/sgv

StyleGAN Video (SGV): A machine-learning-assisted video, GPU-accelerated video codec

StyleGAN Video (SGV) — Official TensorFlow Implementation

StyleGAN Video (SGV) is a machine-learning-assisted, GPU-accelerated open source video codec. SGV is implemented in TensorFlow, building upon NVIDIA's groundbreaking StyleGAN neural network architecture. The encoder is a modified version of the StyleGAN projector, with support for cut detection, keyframe initialization and adaptive quality thresholds. The generator network is used as decoder, achieving impressive performance on modern GPUs. StyleGAN latent vectors can be exported and imported directly, enabling a variety of popular image enhancement features, like style transfer, de-aging or pose-shifting.

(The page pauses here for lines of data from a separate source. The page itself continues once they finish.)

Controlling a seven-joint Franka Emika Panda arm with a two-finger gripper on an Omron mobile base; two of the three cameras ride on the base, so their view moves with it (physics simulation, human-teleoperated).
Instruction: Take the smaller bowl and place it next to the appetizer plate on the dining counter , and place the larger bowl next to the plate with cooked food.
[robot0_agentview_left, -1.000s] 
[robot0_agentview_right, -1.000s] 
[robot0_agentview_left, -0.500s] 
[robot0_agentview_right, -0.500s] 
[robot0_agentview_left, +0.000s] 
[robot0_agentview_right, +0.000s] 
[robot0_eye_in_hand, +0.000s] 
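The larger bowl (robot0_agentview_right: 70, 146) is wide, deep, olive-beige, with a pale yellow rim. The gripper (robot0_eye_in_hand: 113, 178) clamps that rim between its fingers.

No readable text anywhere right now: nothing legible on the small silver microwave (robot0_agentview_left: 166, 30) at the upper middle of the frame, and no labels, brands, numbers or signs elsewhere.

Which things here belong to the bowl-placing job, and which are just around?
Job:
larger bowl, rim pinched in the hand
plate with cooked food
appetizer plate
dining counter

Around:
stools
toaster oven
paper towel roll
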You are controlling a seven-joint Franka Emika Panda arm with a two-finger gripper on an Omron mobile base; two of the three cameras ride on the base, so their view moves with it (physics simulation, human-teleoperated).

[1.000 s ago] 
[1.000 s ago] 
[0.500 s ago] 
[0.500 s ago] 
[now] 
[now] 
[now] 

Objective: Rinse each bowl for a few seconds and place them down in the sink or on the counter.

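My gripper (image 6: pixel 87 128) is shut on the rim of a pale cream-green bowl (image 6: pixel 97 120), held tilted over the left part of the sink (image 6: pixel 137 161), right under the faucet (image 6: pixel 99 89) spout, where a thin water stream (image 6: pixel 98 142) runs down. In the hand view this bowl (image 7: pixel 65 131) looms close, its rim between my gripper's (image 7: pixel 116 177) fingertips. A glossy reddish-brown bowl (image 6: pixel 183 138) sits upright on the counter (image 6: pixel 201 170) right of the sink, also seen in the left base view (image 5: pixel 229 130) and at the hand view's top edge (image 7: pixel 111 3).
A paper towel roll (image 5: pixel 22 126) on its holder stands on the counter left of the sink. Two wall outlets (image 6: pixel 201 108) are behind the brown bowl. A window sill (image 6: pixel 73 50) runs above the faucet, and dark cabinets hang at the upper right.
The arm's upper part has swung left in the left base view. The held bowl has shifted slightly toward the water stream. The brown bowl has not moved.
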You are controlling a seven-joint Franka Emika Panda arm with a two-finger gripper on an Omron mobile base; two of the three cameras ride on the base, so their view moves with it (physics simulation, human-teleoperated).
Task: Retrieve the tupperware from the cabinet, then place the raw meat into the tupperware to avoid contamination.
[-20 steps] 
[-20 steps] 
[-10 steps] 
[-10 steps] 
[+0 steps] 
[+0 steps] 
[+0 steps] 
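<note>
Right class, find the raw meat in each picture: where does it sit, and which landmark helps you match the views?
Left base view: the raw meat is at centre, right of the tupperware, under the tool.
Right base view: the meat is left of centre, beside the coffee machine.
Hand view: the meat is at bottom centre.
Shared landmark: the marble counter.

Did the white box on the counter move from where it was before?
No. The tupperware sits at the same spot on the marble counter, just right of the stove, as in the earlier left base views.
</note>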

SGV supports full HD 1080p (upsampled from 1024p) video at a fixed aspect ratio of 1:1, popular in the machine learning community. While highly optimized for frontal human portrait shots, it can represent arbitrary sequences of moving images with stunning fidelity. Future versions of SGV may add support for sound, different aspect ratios and additional optimizations, specifically for cat videos, horse videos, car videos, and other categories of popular content.

SGV, along with the SGV file format specification, will be released in May 2020.